As I’ve said elsewhere here, I really don’t have a problem with people holding a moral stance against the use of genAI. It’s fine to just say “However useful this might be, I don’t want to see it used because I think it has too many ethical costs/consequences.” But blanket accusing all work that involved genAI in any capacity of being “slop” isn’t holding a moral stance, it’s demanding that reality conform to your beliefs; “I hate this, therefore it must be terrible in every respect.”
If you truly hold a well founded ethical stance against the use of genAI, that stance shouldn’t be threatened by people doing good and effective work with genAI, because it’s effectiveness should have nothing to do with your objections.
tonytins@pawb.social 2 days ago
By telling people he expected this and obfuscating the authorship afterwards, he is doing damage in the form of eroding trust for a tool that has otherwise proven reliable.
FauxLiving@lemmy.world 2 days ago
It seems like you’re glossing over the fact that he was including authorship until he was targeted with a harassment campaign by the anti-ai nutjobs.

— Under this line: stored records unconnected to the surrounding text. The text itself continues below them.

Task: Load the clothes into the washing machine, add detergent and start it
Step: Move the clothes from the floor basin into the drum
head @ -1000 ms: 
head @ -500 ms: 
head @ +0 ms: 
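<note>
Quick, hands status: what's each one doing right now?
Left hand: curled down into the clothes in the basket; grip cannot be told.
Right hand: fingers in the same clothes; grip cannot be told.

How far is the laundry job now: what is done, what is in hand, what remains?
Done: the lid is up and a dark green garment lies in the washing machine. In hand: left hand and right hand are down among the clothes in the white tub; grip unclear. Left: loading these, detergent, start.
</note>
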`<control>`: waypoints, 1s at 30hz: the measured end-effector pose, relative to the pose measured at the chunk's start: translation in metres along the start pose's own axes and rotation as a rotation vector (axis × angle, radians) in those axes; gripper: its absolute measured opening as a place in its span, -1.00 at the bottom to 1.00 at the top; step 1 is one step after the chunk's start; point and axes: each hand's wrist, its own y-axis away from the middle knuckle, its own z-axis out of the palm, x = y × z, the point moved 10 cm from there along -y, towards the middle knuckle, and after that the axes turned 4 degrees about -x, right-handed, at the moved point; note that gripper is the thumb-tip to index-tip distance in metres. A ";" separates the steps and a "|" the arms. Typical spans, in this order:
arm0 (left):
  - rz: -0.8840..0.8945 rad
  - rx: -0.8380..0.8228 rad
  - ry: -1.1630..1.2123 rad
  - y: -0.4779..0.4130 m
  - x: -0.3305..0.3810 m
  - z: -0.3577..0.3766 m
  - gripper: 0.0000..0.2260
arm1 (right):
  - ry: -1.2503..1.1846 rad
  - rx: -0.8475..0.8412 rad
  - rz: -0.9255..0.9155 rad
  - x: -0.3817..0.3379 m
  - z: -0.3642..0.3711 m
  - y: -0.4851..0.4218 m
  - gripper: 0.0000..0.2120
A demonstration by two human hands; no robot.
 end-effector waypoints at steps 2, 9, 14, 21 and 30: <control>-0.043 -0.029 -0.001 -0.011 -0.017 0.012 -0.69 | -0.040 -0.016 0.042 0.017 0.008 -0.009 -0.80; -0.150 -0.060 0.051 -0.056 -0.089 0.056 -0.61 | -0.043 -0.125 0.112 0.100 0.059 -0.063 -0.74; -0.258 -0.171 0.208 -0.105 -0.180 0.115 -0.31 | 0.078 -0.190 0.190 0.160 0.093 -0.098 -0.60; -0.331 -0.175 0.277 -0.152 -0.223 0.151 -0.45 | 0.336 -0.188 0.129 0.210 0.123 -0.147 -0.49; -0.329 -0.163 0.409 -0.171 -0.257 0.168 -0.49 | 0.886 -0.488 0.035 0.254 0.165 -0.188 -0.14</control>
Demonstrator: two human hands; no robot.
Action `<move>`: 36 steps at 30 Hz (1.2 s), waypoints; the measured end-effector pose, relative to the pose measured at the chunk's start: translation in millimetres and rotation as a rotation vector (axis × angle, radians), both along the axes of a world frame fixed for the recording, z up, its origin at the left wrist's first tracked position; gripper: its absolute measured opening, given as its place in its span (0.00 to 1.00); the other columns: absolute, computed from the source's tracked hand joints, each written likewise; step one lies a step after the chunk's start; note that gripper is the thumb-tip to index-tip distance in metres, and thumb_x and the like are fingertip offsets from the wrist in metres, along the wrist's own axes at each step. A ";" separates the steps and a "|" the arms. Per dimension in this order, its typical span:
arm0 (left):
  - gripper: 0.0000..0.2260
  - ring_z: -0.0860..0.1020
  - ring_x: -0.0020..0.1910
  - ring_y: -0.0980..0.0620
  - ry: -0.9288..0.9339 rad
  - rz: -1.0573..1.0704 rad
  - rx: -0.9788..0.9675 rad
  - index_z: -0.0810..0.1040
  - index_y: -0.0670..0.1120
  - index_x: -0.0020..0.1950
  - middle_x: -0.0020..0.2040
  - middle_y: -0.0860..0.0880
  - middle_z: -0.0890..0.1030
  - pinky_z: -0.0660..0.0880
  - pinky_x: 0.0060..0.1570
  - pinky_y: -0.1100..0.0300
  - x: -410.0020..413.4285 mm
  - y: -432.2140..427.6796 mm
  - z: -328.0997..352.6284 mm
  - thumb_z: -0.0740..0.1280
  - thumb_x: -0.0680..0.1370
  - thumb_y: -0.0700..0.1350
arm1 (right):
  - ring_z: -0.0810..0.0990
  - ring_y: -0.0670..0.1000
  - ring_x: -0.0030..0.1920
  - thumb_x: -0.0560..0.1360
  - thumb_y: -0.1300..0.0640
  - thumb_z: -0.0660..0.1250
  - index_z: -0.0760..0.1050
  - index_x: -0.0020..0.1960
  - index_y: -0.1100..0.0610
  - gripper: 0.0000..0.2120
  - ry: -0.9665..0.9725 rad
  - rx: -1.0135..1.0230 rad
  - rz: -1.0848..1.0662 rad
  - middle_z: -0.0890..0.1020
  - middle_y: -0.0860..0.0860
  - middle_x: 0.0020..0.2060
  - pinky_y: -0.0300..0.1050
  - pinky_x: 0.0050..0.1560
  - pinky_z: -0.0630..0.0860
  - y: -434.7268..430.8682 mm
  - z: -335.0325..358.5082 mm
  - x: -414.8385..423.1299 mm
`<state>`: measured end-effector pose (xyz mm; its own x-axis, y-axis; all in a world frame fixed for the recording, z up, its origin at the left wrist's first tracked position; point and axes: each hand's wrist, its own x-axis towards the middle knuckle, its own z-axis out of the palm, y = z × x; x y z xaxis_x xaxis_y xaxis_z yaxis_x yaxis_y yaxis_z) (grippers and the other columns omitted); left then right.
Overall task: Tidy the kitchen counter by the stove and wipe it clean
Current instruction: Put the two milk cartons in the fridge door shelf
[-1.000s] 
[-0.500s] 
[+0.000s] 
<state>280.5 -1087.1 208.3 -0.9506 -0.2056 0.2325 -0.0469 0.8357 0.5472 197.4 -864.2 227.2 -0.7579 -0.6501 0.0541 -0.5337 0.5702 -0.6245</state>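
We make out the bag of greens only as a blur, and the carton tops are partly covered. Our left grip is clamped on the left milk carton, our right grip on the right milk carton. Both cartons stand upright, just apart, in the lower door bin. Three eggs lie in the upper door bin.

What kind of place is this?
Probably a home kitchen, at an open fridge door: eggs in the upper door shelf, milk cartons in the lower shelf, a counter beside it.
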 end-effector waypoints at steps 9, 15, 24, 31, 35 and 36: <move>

He removed authorship in response to being harassed. His point was that including authorship has only led to harassment which takes resources away from the actual project. If a person can’t tell that the code was AI generated with out a ‘Generated by Claude Code’ tag then their complaints about AI’s quality seem to fall flat.
ipkpjersi@lemmy.ml 1 day ago
He removed the authorship specifically because he was attacked for using AI.
People were already going after him for using AI.
I have no problem with him using AI personally, because I trust that he is a competent enough dev if he has built and maintained this program thus far. If you don’t trust him specifically because he’s using AI now, and you don’t trust him to review the code the AI produces, then that’s your choice.
tonytins@pawb.social 1 day ago
He knew it was going to be an issue. This wasn’t about being attacked.